Echocardiography permits no more than an indirect assessment of diastolic function. Factors such as volume status or stiffness of the ventricle cannot be measured directly. Thus, in clinical practice one encounters situations in which echocardiographic findings of diastolic function appear ambiguous or contradictory.

4.6.1 Physiologic versus pathological hypertension (also see Chapter 3)

Patients with a pathological form of left ventricular hypertrophy (hypertension) will almost always demonstrate some type of diastolic dysfunction (usually grade I or II). In contrast, physiological forms of LVH, such as those in athletes, will be marked by normal or even supernormal diastolic function. The example below shows such a patient: a 34-year-old male professional tennis player with LVH (septal thickness of 15 mm). The Doppler image shows normal filling and also a low E/e´ ratio. Thus, the LVH is definitely not caused by hypertension or some other pathology, but simply by high-intensity training.
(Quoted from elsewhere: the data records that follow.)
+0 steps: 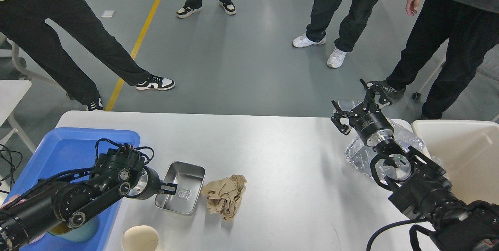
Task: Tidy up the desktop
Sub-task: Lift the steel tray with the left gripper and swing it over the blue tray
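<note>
One desktop [273, 145], white-grey, rounded corners, filling the lower middle of the head view. Grey floor beyond it with one yellow line [142, 36].

Four people stand past the far edge, seen only from the waist or legs down.

One cream bin [464, 153] at the desktop's right end. One blue tray [58, 149] on the left end, partly under the left arm. One small white side table [11, 95] at the far left edge of the view, apart from the desktop.

One clear crinkled plastic bag [409, 134] at the right end of the desktop, largely hidden behind the right arm.

One steel tray [183, 186], shallow and rectangular, lying front-left of centre on the desktop. One crumpled brown paper [226, 196] just right of it, near or touching its rim; cannot tell which. One cream cup [140, 239], cut off by the lower edge of the view.

Two grippers. Left gripper [169, 189]: fingers closed on the steel tray's left rim, low over the desktop. Right gripper [360, 101]: fingers spread wide, holding nothing, raised over the desktop's far right edge, above the plastic bag.
</note>
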`<state>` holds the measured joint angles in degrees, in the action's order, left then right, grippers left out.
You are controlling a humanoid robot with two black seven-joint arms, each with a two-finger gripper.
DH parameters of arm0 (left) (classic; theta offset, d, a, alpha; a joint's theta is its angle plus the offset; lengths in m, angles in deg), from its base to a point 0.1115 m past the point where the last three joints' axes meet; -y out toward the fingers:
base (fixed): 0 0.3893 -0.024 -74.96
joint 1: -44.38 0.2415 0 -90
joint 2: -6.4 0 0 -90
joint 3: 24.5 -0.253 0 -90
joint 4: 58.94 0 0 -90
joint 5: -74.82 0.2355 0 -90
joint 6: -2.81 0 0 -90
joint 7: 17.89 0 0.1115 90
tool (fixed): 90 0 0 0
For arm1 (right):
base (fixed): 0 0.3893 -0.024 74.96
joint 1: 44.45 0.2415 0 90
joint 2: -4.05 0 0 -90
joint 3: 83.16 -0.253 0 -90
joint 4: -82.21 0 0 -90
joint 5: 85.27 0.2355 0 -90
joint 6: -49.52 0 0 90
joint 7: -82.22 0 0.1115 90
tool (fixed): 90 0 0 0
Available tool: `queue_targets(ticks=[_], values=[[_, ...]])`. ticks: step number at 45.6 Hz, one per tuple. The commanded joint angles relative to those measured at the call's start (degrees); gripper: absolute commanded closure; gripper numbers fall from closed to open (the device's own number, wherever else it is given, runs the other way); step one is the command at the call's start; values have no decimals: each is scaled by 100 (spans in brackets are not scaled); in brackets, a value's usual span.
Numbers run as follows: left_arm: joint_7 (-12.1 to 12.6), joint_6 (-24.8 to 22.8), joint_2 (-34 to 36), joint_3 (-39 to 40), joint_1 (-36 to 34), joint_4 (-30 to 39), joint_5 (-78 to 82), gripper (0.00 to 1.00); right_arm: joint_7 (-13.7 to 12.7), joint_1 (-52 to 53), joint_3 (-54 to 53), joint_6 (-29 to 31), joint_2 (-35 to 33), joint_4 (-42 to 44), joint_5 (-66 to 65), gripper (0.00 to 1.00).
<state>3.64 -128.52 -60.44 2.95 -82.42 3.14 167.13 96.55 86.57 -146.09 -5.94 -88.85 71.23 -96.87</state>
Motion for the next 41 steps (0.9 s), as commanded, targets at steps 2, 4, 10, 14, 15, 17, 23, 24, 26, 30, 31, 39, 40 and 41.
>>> queue_targets(ticks=[2,4,10,14,15,17,23,24,26,30,31,39,40,41], values=[[192,-997,460,488,-537,865,-616,100,-1,11,0,-1,0,0,0,0],[429,-1366,724,673,-704,1181,-915,100,-1,11,0,-1,0,0,0,0],[633,-1366,1497,1077,-1714,1842,-1926,100,-10,20,0,-1,-9,0,0,0],[633,-1366,1849,1052,-2663,1851,-2576,100,-10,38,0,-10,-9,0,0,0],[633,-1366,1902,1016,-2891,1842,-2708,100,-10,38,9,-10,-9,0,0,0],[633,-1366,1999,999,-3261,1798,-2920,100,-10,46,0,-10,0,0,0,0],[633,-1366,2158,1007,-3676,1614,-3096,100,-10,64,0,-27,26,0,0,0],[633,-1366,2166,1007,-3737,1605,-3105,100,-1,64,0,-36,35,0,0,0],[624,-1366,2175,1007,-3781,1614,-3105,100,-10,73,0,-36,44,0,0,0],[633,-1366,2184,1007,-3790,1614,-3105,100,-10,82,0,-36,53,0,0,0],[633,-1366,2193,1007,-3782,1614,-3105,100,-10,82,0,-36,53,0,0,0],[633,-1366,2202,1007,-3720,1614,-3087,100,-10,90,9,-36,44,0,0,0],[641,-1366,2193,1007,-3711,1614,-3079,100,-10,82,9,-36,35,0,0,0],[641,-1366,2193,1007,-3711,1614,-3070,100,-10,82,9,-36,35,0,0,0]])
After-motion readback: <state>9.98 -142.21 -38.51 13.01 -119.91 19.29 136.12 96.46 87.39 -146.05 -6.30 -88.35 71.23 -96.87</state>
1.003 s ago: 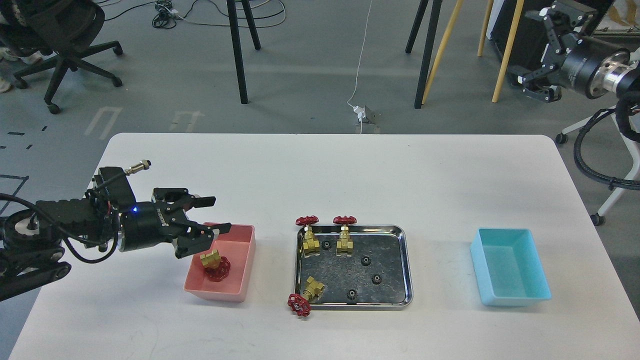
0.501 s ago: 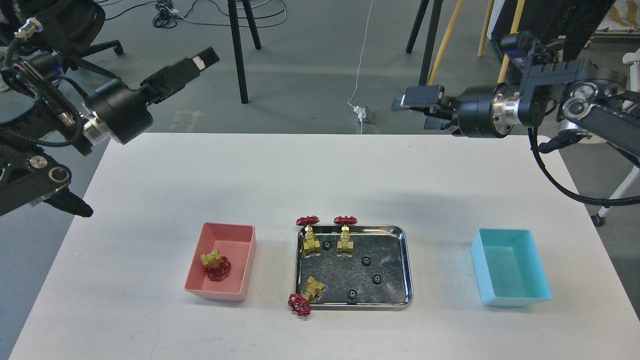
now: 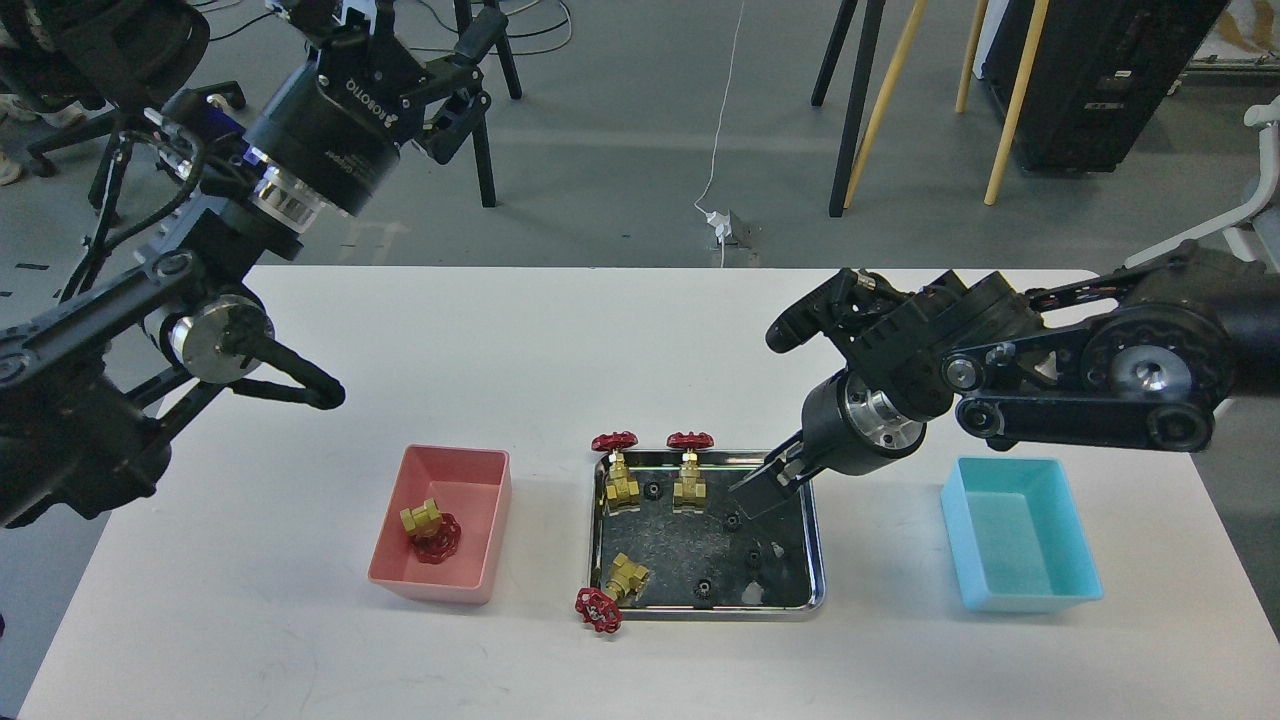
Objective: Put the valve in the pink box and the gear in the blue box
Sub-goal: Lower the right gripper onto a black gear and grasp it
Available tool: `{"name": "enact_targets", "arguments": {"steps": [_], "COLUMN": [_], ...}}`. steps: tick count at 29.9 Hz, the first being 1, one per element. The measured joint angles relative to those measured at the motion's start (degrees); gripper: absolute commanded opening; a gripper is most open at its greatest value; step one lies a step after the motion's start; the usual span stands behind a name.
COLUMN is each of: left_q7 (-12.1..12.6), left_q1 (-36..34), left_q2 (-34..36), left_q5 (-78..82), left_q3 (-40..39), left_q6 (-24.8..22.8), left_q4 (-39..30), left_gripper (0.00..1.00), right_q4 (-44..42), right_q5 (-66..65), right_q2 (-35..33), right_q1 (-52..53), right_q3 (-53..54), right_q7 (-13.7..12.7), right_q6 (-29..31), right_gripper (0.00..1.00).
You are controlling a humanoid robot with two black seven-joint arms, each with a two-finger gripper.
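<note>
Right gripper has swung down over the shiny steel tray; left gripper rose, fingers apart.
Right fingers' gap unreadable; brass valve lies in pink box, toothed gear beside right gripper, blue box apart.

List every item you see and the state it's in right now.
Pink box: holds one valve, lying down.
Blue box: empty.
Tray: two valves upright, one tipped over its front rim, black gears loose.
Left hand: open, raised, empty.
Right hand: low over the tray, fingers not distinguishable.
</note>
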Motion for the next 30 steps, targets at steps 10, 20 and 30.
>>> {"name": "enact_targets", "arguments": {"steps": [10, 20, 30], "left_q7": [0.0, -0.02, -0.02], "left_q1": [2.69, 4.01, 5.33], "left_q2": [-1.97, -2.25, -2.98], "left_q5": [0.19, 0.19, 0.27], "left_q3": [-1.63, -1.65, -1.74], "left_q6": [-0.03, -0.03, -0.03], "left_q4": [-0.05, 0.02, 0.03], "left_gripper": [0.84, 0.85, 0.85], "right_q4": [-3.44, -8.49, -11.43], "right_q5": [-0.97, -1.05, -1.08], "right_q2": [5.83, 10.6, 14.23], "right_q1": [-3.55, -6.8, -8.68], "right_q3": [-3.72, -5.02, -5.43], "right_q7": [-0.16, -1.35, -1.79], "right_q6": [0.0, 0.02, 0.02], "right_gripper": [0.64, 0.63, 0.63]}}
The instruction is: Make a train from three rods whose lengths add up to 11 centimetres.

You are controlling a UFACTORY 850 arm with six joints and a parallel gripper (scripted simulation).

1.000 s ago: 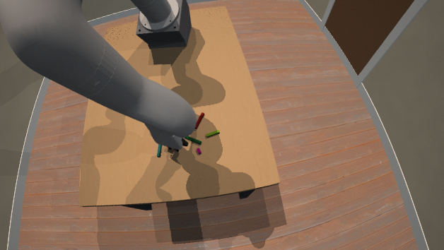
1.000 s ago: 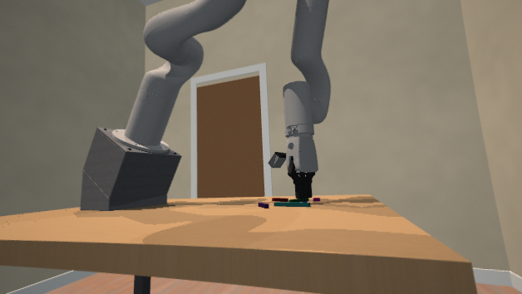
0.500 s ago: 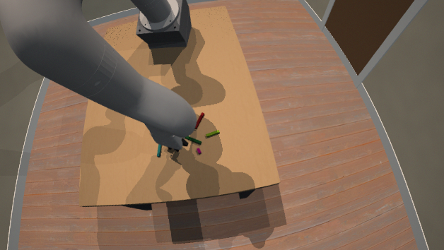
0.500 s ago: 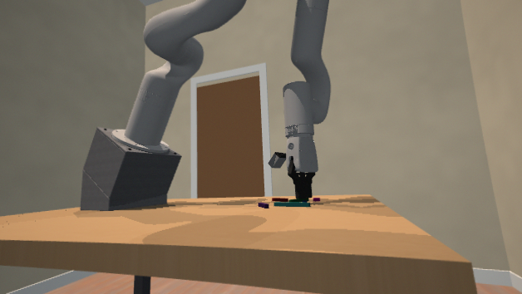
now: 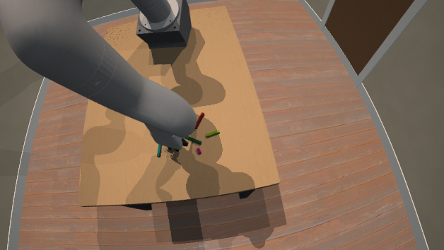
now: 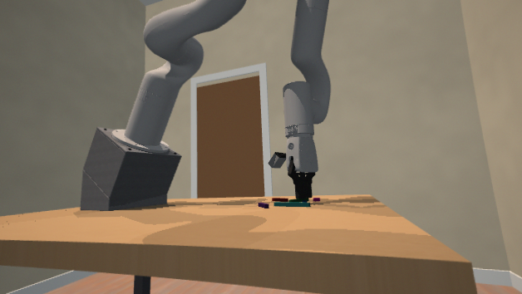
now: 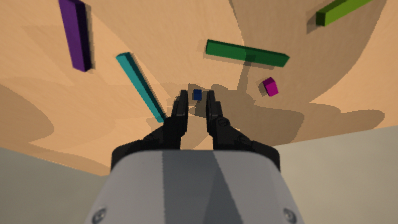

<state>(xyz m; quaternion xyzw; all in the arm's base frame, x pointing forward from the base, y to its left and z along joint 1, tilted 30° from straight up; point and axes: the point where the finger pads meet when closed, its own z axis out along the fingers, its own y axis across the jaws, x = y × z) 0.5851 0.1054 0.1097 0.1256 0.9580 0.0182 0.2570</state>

Note that the left atrium is also normal in size.

LVH_Athlete_2D
2D image: apical view showing a septal thickness of 15 mm
LVH_ Athlete_Doppler
Mitral valve inflow signal with an E/A ratio of 1.4
LVH_Athlete_TDI
The e´ velocity is 0.1cm/s and the E/e´ ratio 7, denoting normal filling pressures

4.6.2 The patient with reduced left ventricular function

The degree of diastolic dysfunction and filling pressures are more closely correlated with symptoms than the ejection fraction. Patients with severely reduced left ventricular function may have almost normal filling pressures. As filling pressure indicates the degree of pulmonary congestion, it more strongly reflects symptoms of heart failure and provides additional information in respect of prognosis, especially when it is not possible to quantify pulmonary pressure because no tricuspid regurgitant signal is present.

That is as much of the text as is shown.